## Work instructions
The required output consists solely of the lines from the top of the listing through the line containing "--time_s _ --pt", transcribed exactly.

## Data records
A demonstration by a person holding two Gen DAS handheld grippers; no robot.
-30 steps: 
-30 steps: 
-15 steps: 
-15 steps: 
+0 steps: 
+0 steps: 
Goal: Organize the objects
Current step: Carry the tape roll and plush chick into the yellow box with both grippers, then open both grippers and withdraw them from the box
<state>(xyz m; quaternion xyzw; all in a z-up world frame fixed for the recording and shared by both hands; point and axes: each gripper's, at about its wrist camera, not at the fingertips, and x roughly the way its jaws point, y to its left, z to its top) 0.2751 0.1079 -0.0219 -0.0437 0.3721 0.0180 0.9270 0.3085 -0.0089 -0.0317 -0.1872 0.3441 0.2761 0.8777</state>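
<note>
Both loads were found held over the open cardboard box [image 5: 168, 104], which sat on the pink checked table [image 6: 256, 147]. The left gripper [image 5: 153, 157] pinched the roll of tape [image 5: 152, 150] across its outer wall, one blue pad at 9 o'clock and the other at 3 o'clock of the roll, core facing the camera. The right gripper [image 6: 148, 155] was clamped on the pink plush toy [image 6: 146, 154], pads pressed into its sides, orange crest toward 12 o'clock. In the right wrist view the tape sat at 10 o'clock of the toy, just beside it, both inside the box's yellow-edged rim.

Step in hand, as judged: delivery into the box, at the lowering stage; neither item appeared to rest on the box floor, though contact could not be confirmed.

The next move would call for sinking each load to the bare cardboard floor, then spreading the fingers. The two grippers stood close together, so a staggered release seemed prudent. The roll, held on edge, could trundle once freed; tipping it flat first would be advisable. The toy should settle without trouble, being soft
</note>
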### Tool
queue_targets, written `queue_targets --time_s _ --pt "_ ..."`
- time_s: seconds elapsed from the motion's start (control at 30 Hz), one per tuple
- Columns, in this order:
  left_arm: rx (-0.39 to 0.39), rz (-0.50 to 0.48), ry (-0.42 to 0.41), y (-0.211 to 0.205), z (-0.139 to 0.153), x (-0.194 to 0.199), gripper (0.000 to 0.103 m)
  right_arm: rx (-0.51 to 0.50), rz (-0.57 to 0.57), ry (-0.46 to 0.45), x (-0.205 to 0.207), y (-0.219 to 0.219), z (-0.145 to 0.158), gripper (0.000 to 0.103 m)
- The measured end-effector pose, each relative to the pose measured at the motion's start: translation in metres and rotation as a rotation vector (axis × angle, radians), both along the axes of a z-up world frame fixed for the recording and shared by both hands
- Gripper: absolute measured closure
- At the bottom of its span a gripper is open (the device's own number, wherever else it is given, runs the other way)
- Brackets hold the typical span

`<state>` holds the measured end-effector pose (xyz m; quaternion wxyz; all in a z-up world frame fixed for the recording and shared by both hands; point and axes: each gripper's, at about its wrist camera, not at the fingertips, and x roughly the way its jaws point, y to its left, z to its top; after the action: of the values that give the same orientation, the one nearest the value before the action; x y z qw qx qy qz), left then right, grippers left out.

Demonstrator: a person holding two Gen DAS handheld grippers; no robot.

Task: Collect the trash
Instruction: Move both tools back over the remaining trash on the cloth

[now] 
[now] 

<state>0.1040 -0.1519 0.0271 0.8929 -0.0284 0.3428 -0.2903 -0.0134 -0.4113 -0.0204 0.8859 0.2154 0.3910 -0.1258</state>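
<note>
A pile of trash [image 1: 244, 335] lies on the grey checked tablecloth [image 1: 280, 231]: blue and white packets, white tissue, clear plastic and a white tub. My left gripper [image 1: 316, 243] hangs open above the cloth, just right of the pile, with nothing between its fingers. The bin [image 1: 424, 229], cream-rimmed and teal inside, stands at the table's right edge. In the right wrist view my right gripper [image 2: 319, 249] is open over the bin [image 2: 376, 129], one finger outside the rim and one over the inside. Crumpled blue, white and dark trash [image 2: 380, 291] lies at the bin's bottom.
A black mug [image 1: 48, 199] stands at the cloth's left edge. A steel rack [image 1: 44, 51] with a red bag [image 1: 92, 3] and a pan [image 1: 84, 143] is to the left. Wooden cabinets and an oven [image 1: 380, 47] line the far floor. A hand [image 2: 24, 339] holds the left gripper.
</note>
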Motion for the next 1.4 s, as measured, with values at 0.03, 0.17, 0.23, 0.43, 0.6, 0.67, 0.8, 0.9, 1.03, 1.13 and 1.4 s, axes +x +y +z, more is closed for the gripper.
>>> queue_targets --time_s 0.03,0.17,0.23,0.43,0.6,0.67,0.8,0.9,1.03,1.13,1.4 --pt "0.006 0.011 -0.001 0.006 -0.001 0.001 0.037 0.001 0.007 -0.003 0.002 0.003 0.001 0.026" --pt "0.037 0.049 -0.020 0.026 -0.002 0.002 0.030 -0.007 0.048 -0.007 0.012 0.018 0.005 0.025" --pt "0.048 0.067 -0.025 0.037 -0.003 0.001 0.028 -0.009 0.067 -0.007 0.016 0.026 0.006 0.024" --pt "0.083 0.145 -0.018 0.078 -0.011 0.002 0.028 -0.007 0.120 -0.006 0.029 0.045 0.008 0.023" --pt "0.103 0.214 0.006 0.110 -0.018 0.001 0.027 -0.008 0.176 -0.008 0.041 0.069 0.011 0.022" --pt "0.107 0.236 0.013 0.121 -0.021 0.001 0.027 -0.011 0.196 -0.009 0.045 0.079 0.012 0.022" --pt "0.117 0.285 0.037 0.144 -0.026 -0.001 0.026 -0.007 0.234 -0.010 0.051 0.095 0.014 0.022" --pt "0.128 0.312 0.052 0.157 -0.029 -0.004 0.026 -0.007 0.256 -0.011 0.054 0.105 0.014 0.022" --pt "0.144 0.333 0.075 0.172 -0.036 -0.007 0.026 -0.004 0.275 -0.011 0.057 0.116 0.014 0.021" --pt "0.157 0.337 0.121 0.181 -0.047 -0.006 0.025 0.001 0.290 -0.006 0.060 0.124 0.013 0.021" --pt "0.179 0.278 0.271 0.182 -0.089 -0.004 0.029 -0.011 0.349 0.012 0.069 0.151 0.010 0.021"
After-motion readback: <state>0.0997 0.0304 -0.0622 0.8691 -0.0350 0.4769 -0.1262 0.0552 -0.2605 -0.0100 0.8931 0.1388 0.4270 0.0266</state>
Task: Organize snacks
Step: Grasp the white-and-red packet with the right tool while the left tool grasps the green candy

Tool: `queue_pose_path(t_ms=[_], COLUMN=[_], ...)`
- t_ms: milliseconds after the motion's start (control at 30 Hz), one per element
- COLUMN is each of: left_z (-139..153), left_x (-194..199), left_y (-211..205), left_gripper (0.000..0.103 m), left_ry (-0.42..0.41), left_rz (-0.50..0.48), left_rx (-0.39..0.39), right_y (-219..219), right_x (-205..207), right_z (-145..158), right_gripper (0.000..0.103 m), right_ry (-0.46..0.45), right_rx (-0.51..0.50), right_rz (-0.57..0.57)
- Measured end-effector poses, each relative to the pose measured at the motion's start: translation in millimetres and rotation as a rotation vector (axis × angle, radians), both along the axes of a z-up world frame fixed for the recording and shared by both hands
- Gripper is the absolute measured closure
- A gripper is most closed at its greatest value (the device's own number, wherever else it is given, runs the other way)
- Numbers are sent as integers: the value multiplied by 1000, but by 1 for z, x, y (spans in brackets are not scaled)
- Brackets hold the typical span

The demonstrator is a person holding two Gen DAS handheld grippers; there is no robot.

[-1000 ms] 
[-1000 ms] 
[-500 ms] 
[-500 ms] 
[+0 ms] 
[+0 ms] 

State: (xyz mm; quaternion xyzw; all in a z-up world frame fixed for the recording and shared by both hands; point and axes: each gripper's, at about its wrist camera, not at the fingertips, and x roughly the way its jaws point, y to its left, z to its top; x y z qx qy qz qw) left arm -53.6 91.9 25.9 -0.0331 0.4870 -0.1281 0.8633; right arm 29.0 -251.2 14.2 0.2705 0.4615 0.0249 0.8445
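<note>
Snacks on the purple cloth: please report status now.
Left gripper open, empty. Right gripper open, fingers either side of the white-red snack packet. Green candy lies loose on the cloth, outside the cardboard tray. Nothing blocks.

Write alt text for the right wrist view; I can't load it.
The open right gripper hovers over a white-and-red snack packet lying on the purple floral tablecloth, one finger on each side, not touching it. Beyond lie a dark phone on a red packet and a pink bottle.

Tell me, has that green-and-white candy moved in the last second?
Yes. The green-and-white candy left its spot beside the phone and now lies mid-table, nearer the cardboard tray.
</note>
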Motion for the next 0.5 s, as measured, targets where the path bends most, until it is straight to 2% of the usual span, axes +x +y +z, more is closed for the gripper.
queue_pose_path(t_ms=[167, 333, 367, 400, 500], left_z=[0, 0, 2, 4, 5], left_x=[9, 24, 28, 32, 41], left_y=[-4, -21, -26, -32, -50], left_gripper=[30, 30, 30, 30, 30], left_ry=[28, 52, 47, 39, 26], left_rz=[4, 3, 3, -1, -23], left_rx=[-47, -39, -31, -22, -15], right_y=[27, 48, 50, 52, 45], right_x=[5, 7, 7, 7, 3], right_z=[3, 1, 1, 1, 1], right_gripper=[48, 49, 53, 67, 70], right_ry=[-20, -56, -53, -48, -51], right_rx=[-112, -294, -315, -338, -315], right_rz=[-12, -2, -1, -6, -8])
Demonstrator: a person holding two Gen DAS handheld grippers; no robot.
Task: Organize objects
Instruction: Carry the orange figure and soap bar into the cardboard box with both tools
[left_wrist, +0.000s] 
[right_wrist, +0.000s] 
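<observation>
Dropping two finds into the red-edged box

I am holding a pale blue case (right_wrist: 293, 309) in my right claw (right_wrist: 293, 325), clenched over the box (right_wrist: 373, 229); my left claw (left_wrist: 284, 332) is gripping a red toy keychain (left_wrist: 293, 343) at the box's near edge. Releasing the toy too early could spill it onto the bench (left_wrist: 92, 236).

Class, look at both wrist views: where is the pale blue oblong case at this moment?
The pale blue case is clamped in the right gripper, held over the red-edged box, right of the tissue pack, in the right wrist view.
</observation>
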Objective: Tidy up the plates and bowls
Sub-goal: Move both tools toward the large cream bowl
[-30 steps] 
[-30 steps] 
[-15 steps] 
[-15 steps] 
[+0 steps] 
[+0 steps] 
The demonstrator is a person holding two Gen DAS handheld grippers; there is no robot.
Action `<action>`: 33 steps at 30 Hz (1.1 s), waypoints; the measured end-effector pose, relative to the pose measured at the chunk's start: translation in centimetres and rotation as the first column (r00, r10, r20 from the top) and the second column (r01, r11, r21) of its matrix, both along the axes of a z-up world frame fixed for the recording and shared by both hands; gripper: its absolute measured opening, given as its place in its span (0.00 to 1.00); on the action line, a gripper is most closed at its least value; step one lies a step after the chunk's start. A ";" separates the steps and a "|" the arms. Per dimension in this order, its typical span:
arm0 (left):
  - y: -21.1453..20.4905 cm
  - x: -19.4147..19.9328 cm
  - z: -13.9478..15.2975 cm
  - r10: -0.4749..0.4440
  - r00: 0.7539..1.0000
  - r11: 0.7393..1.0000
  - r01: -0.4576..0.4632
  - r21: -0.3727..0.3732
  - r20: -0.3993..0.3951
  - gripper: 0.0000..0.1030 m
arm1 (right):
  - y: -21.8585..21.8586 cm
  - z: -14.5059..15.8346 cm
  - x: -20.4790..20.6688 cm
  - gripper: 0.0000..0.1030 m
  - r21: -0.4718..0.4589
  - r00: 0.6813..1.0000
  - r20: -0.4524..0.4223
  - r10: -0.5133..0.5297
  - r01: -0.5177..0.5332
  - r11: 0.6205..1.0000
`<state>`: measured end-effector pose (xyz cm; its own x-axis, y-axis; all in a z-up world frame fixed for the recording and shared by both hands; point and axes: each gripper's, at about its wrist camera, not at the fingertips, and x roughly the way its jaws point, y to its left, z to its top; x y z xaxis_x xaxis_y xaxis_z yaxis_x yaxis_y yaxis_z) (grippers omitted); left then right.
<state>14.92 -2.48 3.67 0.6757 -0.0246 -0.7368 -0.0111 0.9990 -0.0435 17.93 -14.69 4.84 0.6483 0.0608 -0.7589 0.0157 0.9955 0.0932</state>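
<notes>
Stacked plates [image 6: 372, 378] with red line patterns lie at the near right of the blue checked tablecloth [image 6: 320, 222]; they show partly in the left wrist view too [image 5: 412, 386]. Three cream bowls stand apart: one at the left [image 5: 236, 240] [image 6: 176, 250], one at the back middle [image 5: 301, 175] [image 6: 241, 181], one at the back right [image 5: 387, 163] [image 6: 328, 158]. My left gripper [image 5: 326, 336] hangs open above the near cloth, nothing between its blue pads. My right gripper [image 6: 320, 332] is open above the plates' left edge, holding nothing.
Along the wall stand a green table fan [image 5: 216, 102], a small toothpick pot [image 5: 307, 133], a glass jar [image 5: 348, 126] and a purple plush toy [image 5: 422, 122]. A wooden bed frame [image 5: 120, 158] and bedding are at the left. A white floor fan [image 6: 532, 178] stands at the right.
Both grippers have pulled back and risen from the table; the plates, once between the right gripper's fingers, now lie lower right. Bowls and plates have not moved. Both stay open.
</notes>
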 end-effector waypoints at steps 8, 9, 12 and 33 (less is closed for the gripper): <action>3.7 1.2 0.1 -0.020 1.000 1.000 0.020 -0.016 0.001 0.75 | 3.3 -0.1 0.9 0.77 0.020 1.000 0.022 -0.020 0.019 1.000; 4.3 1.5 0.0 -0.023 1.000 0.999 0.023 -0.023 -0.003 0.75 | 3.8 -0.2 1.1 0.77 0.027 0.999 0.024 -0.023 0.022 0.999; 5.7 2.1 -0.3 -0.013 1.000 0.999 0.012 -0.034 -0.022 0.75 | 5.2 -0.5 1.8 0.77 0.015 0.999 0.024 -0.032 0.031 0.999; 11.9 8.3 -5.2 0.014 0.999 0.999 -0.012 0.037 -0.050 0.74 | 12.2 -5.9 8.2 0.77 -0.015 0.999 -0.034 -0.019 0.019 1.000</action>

## Solved problem
A demonstration by a person holding two Gen DAS handheld grippers; no robot.
-30 steps: 
-30 steps: 
-15 steps: 
-15 steps: 
+0 steps: 
+0 steps: 
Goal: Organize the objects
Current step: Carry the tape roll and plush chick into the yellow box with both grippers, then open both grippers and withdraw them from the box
<state>(xyz m; quaternion xyzw; all in a z-up world frame fixed for the recording and shared by both hands; point and axes: each gripper's, at about its wrist camera, not at the fingertips, and x roughly the way its jaws point, y to its left, z to its top) 0.2751 0.1079 -0.0219 -0.0437 0.3721 0.0180 0.9270 0.3085 -0.0089 -0.0317 -0.1872 0.3441 0.2761 0.8777</state>
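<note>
Both loads were found held over the open cardboard box [image 5: 168, 104], which sat on the pink checked table [image 6: 256, 147]. The left gripper [image 5: 153, 157] pinched the roll of tape [image 5: 152, 150] across its outer wall, one blue pad at 9 o'clock and the other at 3 o'clock of the roll, core facing the camera. The right gripper [image 6: 148, 155] was clamped on the pink plush toy [image 6: 146, 154], pads pressed into its sides, orange crest toward 12 o'clock. In the right wrist view the tape sat at 10 o'clock of the toy, just beside it, both inside the box's yellow-edged rim.

Step in hand, as judged: delivery into the box, at the lowering stage; neither item appeared to rest on the box floor, though contact could not be confirmed.

The next move would call for sinking each load to the bare cardboard floor, then spreading the fingers. The two grippers stood close together, so a staggered release seemed prudent. The roll, held on edge, could trundle once freed; tipping it flat first would be advisable. The toy should settle without trouble, being soft
</note>
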### Tool
queue_targets, written `queue_targets --time_s _ --pt "_ ..."`

The exercise has been answered, and the work is done.